#### [To do]
Output, word for word, the lines of this listing that fall between the line with "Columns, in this" and the line with "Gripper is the", counting both of those lines, and no others.
+--
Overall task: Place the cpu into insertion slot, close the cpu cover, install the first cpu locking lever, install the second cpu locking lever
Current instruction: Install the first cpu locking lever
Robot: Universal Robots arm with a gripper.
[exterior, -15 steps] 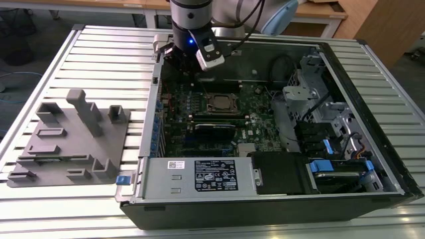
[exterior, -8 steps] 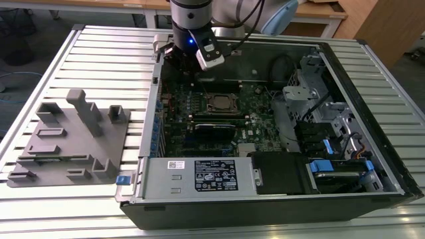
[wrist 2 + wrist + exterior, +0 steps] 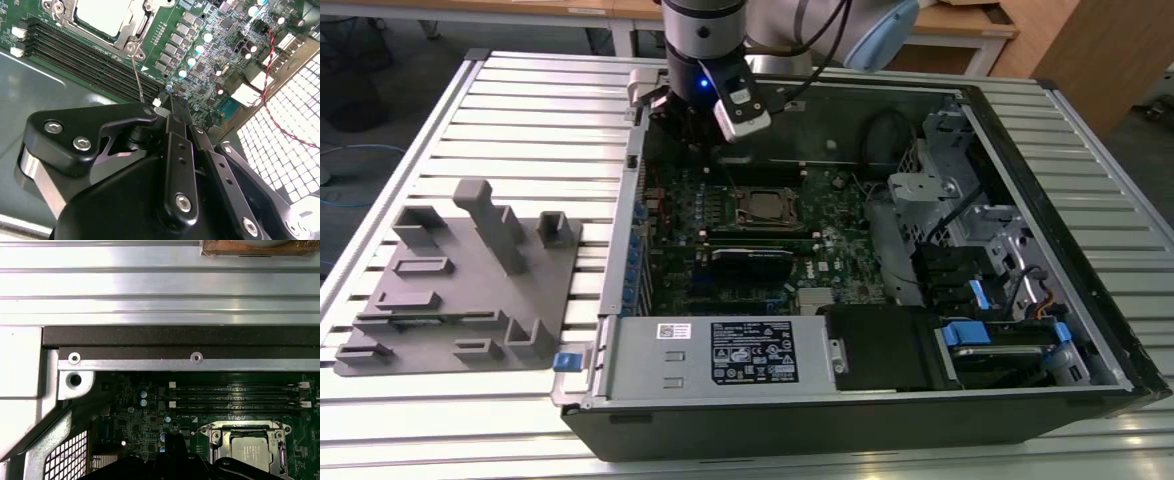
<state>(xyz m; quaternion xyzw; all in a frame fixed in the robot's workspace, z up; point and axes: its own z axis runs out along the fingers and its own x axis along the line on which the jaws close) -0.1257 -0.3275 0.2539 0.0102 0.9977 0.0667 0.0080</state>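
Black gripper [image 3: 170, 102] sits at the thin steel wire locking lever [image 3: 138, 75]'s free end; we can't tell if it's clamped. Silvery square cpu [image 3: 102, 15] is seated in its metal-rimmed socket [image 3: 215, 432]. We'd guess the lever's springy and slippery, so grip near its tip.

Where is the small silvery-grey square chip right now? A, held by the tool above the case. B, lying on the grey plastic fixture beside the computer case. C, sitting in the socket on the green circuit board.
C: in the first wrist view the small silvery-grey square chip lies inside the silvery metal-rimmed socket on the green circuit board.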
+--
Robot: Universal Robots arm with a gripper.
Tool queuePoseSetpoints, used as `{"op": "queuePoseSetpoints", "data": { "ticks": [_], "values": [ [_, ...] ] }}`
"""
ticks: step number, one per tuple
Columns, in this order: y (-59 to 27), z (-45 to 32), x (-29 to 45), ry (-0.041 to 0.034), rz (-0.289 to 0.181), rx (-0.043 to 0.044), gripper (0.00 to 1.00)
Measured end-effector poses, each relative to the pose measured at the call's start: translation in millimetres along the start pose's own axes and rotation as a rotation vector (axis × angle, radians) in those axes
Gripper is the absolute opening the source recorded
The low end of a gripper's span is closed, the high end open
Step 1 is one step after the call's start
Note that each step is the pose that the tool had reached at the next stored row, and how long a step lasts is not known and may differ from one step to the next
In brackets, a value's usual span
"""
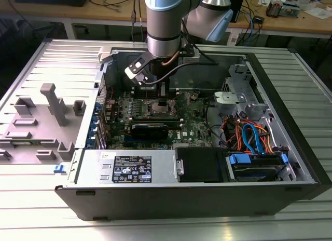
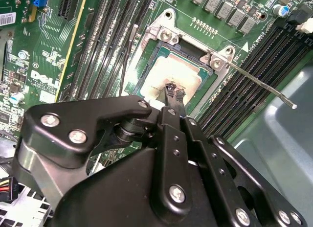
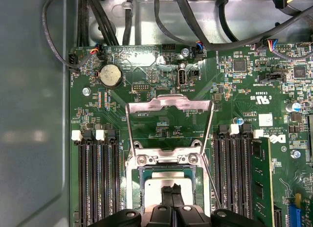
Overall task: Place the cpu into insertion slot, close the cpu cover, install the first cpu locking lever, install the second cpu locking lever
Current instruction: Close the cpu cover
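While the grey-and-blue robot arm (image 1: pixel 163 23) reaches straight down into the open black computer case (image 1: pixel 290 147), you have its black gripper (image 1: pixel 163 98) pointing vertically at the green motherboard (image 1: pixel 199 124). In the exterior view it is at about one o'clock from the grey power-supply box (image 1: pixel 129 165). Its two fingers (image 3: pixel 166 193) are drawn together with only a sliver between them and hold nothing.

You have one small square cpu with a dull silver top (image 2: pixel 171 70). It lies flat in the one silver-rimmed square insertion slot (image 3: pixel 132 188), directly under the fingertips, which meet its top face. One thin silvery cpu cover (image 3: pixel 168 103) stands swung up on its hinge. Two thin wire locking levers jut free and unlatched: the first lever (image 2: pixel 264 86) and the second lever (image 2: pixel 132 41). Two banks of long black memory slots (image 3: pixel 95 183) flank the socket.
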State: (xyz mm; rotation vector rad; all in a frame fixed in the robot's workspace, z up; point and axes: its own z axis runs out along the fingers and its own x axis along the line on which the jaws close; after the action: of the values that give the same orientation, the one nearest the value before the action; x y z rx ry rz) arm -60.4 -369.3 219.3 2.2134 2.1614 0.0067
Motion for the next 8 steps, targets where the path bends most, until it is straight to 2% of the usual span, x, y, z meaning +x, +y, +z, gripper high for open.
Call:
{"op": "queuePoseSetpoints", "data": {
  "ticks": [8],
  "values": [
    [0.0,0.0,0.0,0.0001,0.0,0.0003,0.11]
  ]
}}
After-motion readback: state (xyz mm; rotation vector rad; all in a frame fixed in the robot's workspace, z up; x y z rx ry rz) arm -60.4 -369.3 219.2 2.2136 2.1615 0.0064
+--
#### [Exercise solution]
Columns, in this order: y (-59 to 27), z (-45 to 32), x (-29 to 45), ry (-0.041 to 0.034), rz (-0.289 to 0.181), rx (-0.043 to 0.044), gripper (0.00 to 1.00)
Measured end-effector poses, each relative to the pose measured at the call's start: translation in millimetres along the start pose's own axes and rotation as a rotation vector (axis × angle, radians) in those axes
Gripper is the absolute opening the source recorded

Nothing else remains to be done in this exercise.